Return the listing in full, word for word.

___

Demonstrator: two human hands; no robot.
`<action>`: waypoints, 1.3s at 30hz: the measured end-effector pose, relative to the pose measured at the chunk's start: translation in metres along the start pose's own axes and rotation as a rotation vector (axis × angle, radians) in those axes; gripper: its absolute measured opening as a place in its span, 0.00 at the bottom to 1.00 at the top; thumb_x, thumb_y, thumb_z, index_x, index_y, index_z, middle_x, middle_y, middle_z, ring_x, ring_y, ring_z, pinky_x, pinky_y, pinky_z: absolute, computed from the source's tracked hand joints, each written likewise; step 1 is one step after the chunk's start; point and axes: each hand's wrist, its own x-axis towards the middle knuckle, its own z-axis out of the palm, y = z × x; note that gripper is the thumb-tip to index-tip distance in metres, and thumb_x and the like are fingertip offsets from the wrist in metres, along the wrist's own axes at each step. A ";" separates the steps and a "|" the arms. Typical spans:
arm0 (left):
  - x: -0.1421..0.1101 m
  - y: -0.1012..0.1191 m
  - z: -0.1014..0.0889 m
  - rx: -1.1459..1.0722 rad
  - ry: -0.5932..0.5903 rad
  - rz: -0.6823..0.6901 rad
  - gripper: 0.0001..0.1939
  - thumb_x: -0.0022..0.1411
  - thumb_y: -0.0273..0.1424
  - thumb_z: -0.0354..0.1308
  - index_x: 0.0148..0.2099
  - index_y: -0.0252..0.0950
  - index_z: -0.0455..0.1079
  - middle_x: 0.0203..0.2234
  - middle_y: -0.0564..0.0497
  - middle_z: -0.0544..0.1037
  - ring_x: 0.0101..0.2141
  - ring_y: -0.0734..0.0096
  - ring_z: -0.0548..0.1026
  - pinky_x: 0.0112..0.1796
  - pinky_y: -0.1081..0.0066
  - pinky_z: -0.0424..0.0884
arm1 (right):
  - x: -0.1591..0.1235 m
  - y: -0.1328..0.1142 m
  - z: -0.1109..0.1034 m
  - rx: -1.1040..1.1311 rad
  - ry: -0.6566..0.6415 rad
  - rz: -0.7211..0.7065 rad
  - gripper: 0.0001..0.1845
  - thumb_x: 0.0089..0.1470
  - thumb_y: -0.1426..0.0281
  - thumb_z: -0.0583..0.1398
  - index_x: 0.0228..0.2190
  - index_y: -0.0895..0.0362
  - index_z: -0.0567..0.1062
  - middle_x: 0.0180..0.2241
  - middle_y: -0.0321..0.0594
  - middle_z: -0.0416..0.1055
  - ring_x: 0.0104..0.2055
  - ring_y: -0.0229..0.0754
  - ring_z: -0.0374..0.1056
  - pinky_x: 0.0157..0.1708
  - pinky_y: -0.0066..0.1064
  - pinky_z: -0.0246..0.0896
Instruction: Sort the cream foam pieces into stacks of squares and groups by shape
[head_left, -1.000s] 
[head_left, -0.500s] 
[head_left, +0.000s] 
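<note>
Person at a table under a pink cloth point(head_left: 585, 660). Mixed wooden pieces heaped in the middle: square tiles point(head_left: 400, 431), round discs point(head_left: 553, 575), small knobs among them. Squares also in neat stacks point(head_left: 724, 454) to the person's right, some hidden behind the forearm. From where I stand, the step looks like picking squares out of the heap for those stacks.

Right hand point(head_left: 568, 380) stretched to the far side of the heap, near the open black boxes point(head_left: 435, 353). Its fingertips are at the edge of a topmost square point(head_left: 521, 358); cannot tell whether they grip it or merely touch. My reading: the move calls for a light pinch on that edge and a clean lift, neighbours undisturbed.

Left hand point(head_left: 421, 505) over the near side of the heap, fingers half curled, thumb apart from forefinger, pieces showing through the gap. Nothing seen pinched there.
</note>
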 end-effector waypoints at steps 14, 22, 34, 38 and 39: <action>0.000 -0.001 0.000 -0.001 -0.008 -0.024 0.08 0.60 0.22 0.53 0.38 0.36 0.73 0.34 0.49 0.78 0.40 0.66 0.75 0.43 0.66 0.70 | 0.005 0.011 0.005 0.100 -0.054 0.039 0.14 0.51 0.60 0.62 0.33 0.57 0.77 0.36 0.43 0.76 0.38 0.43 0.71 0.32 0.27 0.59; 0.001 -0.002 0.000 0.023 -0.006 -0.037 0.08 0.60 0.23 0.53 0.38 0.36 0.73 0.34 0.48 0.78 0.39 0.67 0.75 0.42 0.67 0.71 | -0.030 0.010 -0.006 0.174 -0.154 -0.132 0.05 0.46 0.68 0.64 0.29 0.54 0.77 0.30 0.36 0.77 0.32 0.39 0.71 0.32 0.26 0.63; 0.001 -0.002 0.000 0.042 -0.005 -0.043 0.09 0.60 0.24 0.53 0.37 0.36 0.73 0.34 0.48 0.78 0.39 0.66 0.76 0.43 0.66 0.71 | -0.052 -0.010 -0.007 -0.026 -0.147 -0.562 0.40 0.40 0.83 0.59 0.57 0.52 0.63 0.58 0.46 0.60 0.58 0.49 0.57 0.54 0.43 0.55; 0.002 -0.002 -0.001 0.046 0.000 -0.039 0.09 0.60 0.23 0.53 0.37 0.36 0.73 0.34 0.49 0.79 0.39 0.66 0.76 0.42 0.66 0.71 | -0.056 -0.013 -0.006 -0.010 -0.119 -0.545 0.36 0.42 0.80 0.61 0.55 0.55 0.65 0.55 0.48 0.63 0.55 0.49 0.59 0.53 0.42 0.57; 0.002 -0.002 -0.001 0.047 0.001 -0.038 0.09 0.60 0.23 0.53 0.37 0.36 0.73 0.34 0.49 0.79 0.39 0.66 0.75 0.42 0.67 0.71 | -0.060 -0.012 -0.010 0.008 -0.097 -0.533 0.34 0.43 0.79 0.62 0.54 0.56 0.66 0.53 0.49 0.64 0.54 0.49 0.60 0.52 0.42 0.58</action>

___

ANSWER FOR THE TASK –
Demonstrator: two human hands; no robot.
`<action>`: waypoints, 1.3s at 30hz: the measured end-effector pose, relative to the pose measured at the chunk's start: translation in metres along the start pose's own axes and rotation as a rotation vector (axis × angle, radians) in those axes; gripper: its absolute measured opening as a place in its span, 0.00 at the bottom to 1.00 at the top; thumb_x, thumb_y, thumb_z, index_x, index_y, index_z, middle_x, middle_y, middle_z, ring_x, ring_y, ring_z, pinky_x, pinky_y, pinky_z: absolute, computed from the source's tracked hand joints, each written likewise; step 1 is one step after the chunk's start; point and axes: each hand's wrist, its own x-axis towards the middle knuckle, its own z-axis out of the palm, y = z × x; note that gripper is the thumb-tip to index-tip distance in metres, and thumb_x and the like are fingertip offsets from the wrist in metres, along the wrist's own axes at each step. A ";" separates the steps and a "|" the arms. Typical spans:
arm0 (left):
  - x: -0.1421..0.1101 m
  - y: -0.1012..0.1191 m
  - z: -0.1014..0.0889 m
  - rx: -1.1459..1.0722 rad
  - ry: -0.5932..0.5903 rad
  - rz: -0.6823..0.6901 rad
  - gripper: 0.0001..0.1939
  - thumb_x: -0.0022..0.1411
  - thumb_y: -0.0273..0.1424
  - thumb_z: -0.0354..0.1308
  - index_x: 0.0148..0.2099
  - index_y: -0.0252..0.0950
  - index_z: -0.0455..0.1079
  - middle_x: 0.0203..0.2234
  - middle_y: -0.0564..0.0497
  - middle_z: -0.0544..0.1037
  - ring_x: 0.0101..0.2141
  - ring_y: -0.0734..0.0096
  - ring_z: -0.0548..0.1026
  - pinky_x: 0.0112..0.1796
  - pinky_y: -0.1081..0.0066
  - pinky_z: -0.0424..0.0884
arm1 (right):
  - x: -0.1591..0.1235 m
  - y: -0.1328..0.1142 m
  - z: -0.1109..0.1034 m
  - rx: -1.1040..1.1311 rad
  - ry: -0.6566..0.6415 rad
  - rz: -0.7211..0.7065 rad
  - gripper: 0.0001..0.1845
  - thumb_x: 0.0089..0.1470
  - thumb_y: -0.1426..0.0281
  - thumb_z: -0.0583..0.1398
  - index_x: 0.0228..0.2190
  - index_y: -0.0895..0.0362
  - index_z: -0.0567..0.1062
  - middle_x: 0.0180..0.2241
  - middle_y: -0.0321..0.0594
  - middle_z: -0.0416..0.1055
  - ring_x: 0.0104..0.2055
  - ring_y: -0.0229..0.0754
  - ring_z: -0.0374..0.1056
  - pinky_x: 0.0157..0.1708
  - pinky_y: -0.0066..0.1064
  - pinky_z: -0.0246..0.0896
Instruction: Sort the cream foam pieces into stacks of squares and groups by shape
[head_left, -1.000s] 
[head_left, -0.500s] 
[head_left, +0.000s] 
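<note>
Person at a table under a pink cloth point(head_left: 585, 660). Mixed wooden pieces heaped in the middle: square tiles point(head_left: 400, 431), round discs point(head_left: 553, 575), small knobs among them. Squares also in neat stacks point(head_left: 724, 454) to the person's right, some hidden behind the forearm. From where I stand, the step looks like picking squares out of the heap for those stacks.

Right hand point(head_left: 568, 380) stretched to the far side of the heap, near the open black boxes point(head_left: 435, 353). Its fingertips are at the edge of a topmost square point(head_left: 521, 358); cannot tell whether they grip it or merely touch. My reading: the move calls for a light pinch on that edge and a clean lift, neighbours undisturbed.

Left hand point(head_left: 421, 505) over the near side of the heap, fingers half curled, thumb apart from forefinger, pieces showing through the gap. Nothing seen pinched there.
</note>
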 end-effector waypoints at steps 14, 22, 34, 38 and 39: <action>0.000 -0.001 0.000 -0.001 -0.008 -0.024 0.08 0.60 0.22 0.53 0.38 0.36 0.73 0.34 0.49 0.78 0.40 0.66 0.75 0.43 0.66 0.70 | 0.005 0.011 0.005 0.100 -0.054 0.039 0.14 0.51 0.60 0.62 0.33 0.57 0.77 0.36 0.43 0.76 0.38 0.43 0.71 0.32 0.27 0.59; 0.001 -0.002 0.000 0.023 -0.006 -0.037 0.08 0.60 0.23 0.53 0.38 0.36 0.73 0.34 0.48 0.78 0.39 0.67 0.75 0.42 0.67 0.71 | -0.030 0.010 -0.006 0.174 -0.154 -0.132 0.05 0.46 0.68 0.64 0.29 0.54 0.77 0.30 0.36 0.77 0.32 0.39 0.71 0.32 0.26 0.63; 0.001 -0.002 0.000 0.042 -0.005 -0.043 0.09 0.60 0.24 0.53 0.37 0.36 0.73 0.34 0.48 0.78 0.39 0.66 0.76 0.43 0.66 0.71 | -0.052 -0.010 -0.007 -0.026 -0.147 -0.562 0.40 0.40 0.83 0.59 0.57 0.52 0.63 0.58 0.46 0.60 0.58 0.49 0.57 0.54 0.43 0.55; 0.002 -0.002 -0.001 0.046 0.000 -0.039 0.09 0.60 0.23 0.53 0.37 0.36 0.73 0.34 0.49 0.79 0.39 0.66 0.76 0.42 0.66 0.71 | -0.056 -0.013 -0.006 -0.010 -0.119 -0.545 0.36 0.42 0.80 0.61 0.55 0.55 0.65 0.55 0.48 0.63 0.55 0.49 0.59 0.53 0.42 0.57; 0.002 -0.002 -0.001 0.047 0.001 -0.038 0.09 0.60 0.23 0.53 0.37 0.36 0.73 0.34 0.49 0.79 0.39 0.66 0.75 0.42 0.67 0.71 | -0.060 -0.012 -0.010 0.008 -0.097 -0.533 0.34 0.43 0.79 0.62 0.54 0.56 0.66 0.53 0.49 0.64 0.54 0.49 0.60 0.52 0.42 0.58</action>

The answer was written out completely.